The state Insurance Department was created in 1911 and outdated insurance laws were updated. Consumers needed more guarantees that insurance companies would compensate policyholders in the event of loss. Those actually selling insurance products began to be licensed by the state. Another agency created in 1913 was the Public Service Commission (today the Public Utility Commission) to oversee utilities, railroads, streetcars, telegraph and telephone companies, ferry and canal companies, sewerage service providers, and municipal corporations providing public services. Pennsylvania continued to be a national leader in the growth of industry, but there were also needs to protect workers from harmful exploitation, hazardous working conditions, and child labor violations. The Department of Labor and Industry was created in 1913 about the same time as the U.S. Department of Labor headed by Pennsylvanian William B. Wilson. A state workmen's compensation bill guaranteeing payment to workers injured on the job was drafted, although not completed during the Tener term.

The Pennsylvania Historical and Museum Commission was created during the Tener administration in 1913 and charged with "marking and preserving the antiquities and historical landmarks of the Commonwealth." Tener kept busy signing into law a new requirement for hunters' licenses; outlawing the use of waste from outdoor toilets for fertilization; licensing and oversight by local officials of public amusements following a disastrous Boyertown opera house fire that killed 170 people in 1908; a revision of the state divorce code; a protection of people after death by making grave-robbing a felony; and the county-issued licensing of dogs, although it granted law enforcement the authority to kill any unlicensed dog. Another reform in 1913 revised the death penalty. This brought an end to hanging as a method of execution and established electrocution, centralized at the new Rockview Penitentiary in Centre County. The first electrocution did not take place until the next gubernatorial administration.

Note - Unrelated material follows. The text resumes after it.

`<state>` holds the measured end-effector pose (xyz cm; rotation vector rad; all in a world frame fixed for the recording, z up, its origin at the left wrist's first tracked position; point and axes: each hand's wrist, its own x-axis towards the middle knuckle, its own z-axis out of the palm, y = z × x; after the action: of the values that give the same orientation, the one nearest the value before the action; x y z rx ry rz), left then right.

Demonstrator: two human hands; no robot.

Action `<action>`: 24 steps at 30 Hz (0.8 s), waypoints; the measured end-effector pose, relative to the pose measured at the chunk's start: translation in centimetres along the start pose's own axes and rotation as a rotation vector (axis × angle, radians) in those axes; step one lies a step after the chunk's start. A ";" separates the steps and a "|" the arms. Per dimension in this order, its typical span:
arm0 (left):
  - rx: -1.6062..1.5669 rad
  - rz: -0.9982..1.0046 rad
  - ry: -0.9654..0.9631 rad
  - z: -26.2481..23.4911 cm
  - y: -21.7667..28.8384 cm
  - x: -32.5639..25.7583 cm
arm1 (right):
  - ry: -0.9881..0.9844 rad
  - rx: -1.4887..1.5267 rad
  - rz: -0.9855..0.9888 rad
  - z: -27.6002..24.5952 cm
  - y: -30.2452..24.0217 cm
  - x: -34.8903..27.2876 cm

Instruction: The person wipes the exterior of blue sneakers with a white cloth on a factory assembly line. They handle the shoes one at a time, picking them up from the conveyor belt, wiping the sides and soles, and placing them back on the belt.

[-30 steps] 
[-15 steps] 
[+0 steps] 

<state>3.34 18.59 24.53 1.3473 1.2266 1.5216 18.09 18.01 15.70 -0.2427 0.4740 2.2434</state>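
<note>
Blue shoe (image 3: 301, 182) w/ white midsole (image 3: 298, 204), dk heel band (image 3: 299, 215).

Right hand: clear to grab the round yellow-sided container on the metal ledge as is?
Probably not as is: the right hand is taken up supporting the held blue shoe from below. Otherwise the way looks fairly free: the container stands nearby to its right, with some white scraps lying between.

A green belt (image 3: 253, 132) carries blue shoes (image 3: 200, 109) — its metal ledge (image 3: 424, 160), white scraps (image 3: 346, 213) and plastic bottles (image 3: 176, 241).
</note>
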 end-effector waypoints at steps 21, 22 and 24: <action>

Governor Tener, a supporter of women's suffrage, proposed an amendment to the state constitution to give women the right to vote, but the referendum was not placed on the state ballot for voters. Voters did decide, by a winning margin of 119 votes out of 408,000 cast, to reject a graduated income tax.

After his term in office, Tener returned to private business and continued his interest in baseball. Tener became the first former player to become president of a major baseball organization, the National Baseball League, serving from 1914 to 1918, a position he served without pay until his gubernatorial term ended in 1915, but he resigned from the league over a player's contract. Following World War I, Tener served in the U.S. Commerce Department helping to provide assistance to the war torn European continent. Tener was also president of the W. J. Tener Insurance Company and of Tener, Lowry & Company of Pittsburgh. In 1926, Tener's name was again placed into the gubernatorial nomination at the state Republican Convention, but Tener did not actively campaign and placed third in balloting. Tener had one more association with baseball in the 1930s as a director for the National League's Philadelphia Phillies.

Following the death of his wife Harriet in 1935, Tener remarried Leone Evans of Charleroi on August 11, 1936. John K. Tener died in Pittsburgh on May 19, 1946, and is buried in Homewood Cemetery, Pittsburgh.